- _ASSIGNMENT_:
Your task is to copy every line of the entries that holds the word "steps".
== == ==
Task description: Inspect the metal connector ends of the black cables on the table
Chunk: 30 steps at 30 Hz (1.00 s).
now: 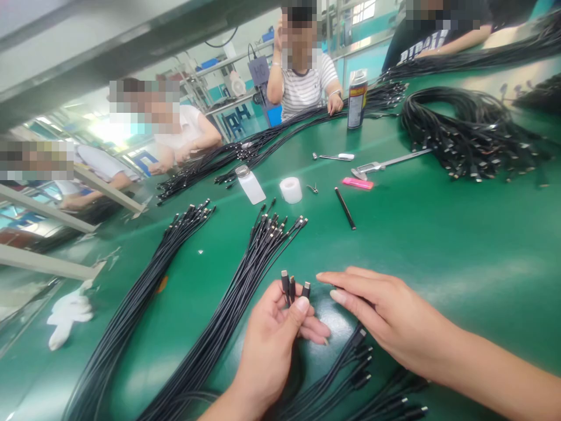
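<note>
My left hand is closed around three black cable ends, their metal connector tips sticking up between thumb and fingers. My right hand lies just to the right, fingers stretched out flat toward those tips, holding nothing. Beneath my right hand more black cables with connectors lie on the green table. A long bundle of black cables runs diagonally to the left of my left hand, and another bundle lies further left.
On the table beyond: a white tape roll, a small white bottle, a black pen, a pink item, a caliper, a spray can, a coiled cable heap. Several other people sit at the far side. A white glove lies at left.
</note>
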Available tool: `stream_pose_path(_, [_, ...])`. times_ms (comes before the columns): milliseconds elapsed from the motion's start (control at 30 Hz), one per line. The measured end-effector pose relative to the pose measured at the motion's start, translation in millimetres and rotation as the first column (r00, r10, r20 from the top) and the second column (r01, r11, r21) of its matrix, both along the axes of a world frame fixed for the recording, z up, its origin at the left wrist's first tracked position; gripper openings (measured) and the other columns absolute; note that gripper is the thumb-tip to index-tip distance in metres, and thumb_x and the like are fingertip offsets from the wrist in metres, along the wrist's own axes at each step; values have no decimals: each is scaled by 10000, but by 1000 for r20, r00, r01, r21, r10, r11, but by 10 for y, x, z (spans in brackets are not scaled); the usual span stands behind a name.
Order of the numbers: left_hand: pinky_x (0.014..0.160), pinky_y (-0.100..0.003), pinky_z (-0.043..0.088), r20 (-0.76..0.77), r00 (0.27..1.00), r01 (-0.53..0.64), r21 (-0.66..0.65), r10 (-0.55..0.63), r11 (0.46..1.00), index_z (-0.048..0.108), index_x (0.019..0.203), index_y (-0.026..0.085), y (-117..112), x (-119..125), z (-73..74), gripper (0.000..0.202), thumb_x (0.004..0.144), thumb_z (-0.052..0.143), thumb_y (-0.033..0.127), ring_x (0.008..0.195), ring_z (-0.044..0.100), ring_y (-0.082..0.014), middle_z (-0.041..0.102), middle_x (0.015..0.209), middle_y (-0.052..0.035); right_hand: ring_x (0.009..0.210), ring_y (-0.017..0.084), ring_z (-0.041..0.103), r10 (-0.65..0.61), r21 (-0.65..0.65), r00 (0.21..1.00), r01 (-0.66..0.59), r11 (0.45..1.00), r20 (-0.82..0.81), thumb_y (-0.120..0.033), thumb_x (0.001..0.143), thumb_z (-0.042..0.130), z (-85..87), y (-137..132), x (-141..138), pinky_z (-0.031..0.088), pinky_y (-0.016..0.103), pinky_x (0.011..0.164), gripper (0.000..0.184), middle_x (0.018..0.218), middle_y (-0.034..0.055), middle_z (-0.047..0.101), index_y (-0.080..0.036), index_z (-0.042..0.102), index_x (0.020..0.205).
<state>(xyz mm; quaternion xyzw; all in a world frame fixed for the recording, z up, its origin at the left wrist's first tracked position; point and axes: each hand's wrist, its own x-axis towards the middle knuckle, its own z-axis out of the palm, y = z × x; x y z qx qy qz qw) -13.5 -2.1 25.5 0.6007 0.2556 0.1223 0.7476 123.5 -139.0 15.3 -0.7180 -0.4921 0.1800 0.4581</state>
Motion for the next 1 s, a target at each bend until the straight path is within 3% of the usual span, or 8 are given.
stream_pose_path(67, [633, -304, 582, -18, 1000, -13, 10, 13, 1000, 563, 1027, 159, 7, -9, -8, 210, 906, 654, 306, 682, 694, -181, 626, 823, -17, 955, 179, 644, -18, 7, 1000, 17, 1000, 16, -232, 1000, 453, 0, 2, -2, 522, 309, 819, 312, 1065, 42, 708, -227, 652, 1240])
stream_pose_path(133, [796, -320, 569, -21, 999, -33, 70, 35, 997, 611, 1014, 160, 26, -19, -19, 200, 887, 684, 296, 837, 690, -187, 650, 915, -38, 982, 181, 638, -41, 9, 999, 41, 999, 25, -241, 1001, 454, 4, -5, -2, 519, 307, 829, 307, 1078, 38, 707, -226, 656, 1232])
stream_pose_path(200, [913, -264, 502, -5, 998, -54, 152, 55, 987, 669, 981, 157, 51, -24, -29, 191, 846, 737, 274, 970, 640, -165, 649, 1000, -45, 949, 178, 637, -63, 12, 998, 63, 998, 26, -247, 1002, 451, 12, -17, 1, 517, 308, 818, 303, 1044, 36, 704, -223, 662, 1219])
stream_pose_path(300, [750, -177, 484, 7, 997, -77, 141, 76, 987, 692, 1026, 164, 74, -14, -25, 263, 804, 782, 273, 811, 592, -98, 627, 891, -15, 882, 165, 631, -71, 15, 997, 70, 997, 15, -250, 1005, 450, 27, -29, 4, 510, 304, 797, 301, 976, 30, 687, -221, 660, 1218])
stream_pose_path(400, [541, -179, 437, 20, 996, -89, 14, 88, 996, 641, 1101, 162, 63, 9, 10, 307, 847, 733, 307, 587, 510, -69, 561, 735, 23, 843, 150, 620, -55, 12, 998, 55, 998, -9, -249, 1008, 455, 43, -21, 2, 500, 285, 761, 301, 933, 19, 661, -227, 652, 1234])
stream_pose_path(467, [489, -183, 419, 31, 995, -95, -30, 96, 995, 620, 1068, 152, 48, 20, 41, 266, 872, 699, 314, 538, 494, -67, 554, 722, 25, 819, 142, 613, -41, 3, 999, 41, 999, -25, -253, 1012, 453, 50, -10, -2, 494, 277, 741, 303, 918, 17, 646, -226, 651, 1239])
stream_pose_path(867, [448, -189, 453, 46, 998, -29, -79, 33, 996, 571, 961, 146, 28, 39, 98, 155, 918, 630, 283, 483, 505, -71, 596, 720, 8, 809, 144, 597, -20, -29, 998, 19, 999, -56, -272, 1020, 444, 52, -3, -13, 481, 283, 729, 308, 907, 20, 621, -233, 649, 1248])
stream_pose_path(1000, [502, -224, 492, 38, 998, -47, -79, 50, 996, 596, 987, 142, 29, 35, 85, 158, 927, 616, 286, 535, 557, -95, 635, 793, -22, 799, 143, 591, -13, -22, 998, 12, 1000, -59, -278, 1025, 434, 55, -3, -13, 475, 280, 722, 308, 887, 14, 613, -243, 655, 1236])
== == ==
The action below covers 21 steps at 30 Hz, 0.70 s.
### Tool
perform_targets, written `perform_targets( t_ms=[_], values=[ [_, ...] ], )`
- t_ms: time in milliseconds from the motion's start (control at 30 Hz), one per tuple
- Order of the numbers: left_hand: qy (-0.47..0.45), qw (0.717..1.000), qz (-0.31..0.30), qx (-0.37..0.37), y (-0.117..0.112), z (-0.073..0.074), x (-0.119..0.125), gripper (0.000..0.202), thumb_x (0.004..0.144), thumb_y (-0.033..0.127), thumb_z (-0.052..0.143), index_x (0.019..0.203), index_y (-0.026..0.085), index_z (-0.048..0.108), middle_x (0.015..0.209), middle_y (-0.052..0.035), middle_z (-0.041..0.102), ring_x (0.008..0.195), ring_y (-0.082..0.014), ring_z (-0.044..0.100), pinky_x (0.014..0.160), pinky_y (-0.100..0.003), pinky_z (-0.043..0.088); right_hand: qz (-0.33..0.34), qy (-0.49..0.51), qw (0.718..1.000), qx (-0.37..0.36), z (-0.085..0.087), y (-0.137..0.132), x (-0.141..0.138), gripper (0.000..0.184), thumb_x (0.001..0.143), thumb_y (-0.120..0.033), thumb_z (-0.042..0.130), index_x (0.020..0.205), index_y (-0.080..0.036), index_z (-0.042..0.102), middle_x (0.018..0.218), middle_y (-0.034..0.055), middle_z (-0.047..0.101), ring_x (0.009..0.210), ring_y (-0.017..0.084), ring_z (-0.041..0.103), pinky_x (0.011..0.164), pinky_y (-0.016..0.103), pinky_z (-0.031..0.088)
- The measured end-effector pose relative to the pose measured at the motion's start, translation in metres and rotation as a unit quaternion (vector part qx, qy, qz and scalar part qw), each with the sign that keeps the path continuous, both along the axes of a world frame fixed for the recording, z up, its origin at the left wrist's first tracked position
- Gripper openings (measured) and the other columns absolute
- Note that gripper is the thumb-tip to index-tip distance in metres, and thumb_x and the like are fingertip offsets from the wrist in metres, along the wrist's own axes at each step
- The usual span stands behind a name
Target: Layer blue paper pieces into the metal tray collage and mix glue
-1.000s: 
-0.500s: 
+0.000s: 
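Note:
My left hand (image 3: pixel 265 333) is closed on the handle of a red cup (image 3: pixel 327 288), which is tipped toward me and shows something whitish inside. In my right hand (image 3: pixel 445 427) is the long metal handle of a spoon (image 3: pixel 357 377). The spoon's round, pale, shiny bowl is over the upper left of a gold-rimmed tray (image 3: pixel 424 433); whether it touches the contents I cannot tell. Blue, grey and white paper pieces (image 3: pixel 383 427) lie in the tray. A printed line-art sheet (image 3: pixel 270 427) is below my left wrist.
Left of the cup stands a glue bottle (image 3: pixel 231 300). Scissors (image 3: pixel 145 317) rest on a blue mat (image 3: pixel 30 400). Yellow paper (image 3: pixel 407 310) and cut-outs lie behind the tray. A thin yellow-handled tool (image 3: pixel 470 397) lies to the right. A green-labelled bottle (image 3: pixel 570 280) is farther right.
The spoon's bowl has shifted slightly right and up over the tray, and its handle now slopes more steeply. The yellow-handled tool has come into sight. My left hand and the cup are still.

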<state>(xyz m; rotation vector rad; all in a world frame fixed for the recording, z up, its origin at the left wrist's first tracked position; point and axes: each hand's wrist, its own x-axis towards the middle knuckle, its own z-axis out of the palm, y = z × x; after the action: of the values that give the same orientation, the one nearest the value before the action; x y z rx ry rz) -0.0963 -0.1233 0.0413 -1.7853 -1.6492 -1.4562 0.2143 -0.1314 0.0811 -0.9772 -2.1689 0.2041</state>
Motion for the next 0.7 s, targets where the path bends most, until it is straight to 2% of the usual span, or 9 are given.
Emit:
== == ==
- _ANSWER_:
Chunk: 30 steps at 30 Hz (1.00 s).
The action below covers 21 steps at 30 Hz, 0.70 s.

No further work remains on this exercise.